Title IX - Lisa Coole
Lisa Coole
One of the greatest swimmers in Georgia history, Lisa Coole helped Georgia reach new heights and established a lasting individual legacy. Coole won two NCAA Championships for the Bulldogs, a 100-yard butterfly title in 1996 and the program's first-ever relay title in 1995, while earning 26 All-America citations during her career. She also garnered 10 SEC individual titles and led the team to its first conference team championship in 1997. Following graduation, she became the program's first NCAA Woman of the Year recipient, along with earning an NCAA Postgraduate Scholarship and Academic All-America honors. Coole tragically passed in a car accident in May 1998 and is remembered by the UGA Foundation Fellows each year with an award in her name.
Title IX - Kim Arnold
Kim Arnold
Kim Arnold is the only GymDog ever to win back-to-back Honda Awards as the nation's premier collegiate gymnast. Arnold was the NCAA all-around champion and Honda honoree in both 1997 and 1998. In 1997, she won all-around titles at the SEC, Southeast Region and NCAA meets, the first Georgia gymnast to win all three postseason meets in the same season. The Portland, Oregon native also won the 1998 NCAA balance beam title and helped lead Georgia to the national championship that season. A 12-time All-American and member of three SEC Championship teams, Arnold was a two-time Presidential Scholar and was inducted to the UGA Athletic Association's Circle of Honor in 2009.
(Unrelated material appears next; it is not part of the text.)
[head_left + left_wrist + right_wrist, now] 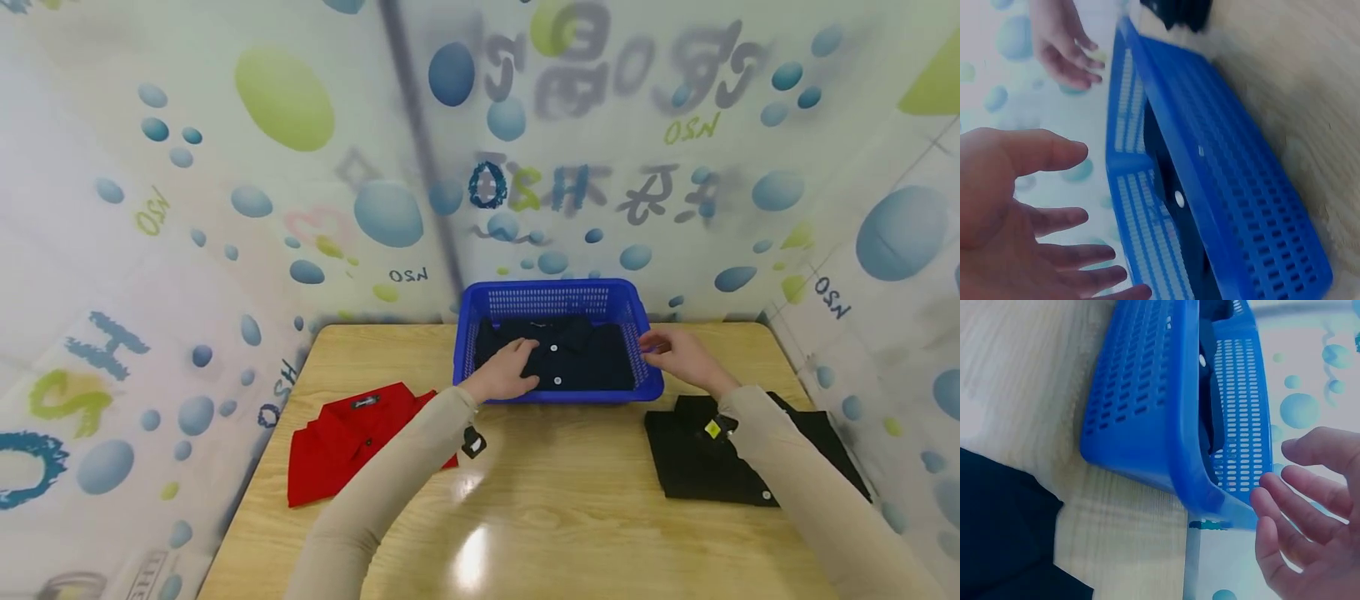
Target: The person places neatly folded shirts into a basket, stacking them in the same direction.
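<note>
A blue plastic basket (555,397) stands at the back of the table with a folded dark navy polo shirt (592,358) lying in it, its white buttons showing. Over the basket's front left part is my left hand (506,371), its fingers extended and apart in the left wrist view, holding nothing. My right hand (678,354) hovers by the basket's right rim, fingers loosely bent and nothing in them; in the right wrist view the fingertips (1266,481) are right at the rim.
A folded red polo shirt (337,450) lies on the wooden table (525,500) at the left, partly covered by my left sleeve. To the right is a folded black shirt (690,458), partly behind my right forearm. A patterned curtain-like wall (337,275) rises behind the table.
</note>
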A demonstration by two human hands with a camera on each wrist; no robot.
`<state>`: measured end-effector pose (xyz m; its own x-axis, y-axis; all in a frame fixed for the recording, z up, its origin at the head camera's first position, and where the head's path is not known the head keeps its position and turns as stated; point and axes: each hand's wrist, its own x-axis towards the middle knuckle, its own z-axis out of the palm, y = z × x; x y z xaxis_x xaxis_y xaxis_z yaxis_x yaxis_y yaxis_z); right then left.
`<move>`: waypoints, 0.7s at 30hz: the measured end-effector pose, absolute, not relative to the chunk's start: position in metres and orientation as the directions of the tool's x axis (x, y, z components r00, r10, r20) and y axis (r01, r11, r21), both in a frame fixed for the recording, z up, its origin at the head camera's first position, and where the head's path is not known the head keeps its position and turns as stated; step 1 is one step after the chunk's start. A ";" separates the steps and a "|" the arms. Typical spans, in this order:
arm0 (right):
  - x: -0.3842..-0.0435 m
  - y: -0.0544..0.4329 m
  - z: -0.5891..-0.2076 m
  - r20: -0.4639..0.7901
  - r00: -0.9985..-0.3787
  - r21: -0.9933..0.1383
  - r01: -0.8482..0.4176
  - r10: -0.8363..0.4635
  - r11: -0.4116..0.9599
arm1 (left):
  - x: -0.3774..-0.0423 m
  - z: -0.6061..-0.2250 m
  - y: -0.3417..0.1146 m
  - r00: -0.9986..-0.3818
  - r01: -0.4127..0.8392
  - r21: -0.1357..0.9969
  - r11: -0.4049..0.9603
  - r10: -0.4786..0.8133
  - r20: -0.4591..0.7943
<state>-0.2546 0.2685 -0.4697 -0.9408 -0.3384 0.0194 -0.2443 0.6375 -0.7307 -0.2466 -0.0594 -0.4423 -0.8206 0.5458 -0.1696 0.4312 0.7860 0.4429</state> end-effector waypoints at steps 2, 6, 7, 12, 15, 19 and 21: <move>-0.246 0.270 -0.471 0.029 -0.941 -0.740 -0.246 -0.336 0.626 | -0.236 -0.442 -0.054 -0.807 0.464 0.421 0.780 0.568 -0.162; -0.231 0.272 -0.474 0.032 -0.943 -0.749 -0.241 -0.330 0.616 | -0.218 -0.442 -0.045 -0.785 0.513 0.380 0.770 0.600 -0.155; -0.227 0.273 -0.475 0.041 -0.942 -0.750 -0.249 -0.333 0.612 | -0.214 -0.442 -0.043 -0.778 0.527 0.374 0.763 0.610 -0.149; -0.211 0.277 -0.480 0.061 -0.942 -0.749 -0.261 -0.329 0.609 | -0.197 -0.445 -0.034 -0.752 0.587 0.346 0.732 0.651 -0.103; -0.202 0.280 -0.483 0.083 -0.940 -0.747 -0.277 -0.330 0.604 | -0.186 -0.447 -0.028 -0.739 0.619 0.335 0.711 0.671 -0.058; -0.193 0.286 -0.488 0.098 -0.942 -0.752 -0.281 -0.320 0.597 | -0.171 -0.454 -0.021 -0.721 0.649 0.344 0.678 0.693 -0.004; -0.189 0.289 -0.491 0.091 -0.947 -0.755 -0.267 -0.307 0.599 | -0.166 -0.461 -0.017 -0.715 0.649 0.368 0.666 0.699 -0.004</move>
Video Feature - Impacts on Georgia Football
 
Title IX - Becky Birchmore
Becky Birchmore
Becky Birchmore was a decade ahead of Title IX. The Athens native played for the Georgia men's tennis team in 1963, her senior year. After the SEC ruled that women could compete in its sports programs the previous winter, Birchmore was persuaded to join the men's team. She posted a 3-0 record in doubles and a 1-0 mark in singles; however, her success caused opponents to default rather than play her. Birchmore earned undergraduate and law degrees from UGA and Medical College of Georgia before spending 30 years on the faculty at Harvard Medical School. In 2000, she received the Bill Hartman Award, which is given annually to a former UGA student-athlete that has demonstrated excellence in their profession or in service to others.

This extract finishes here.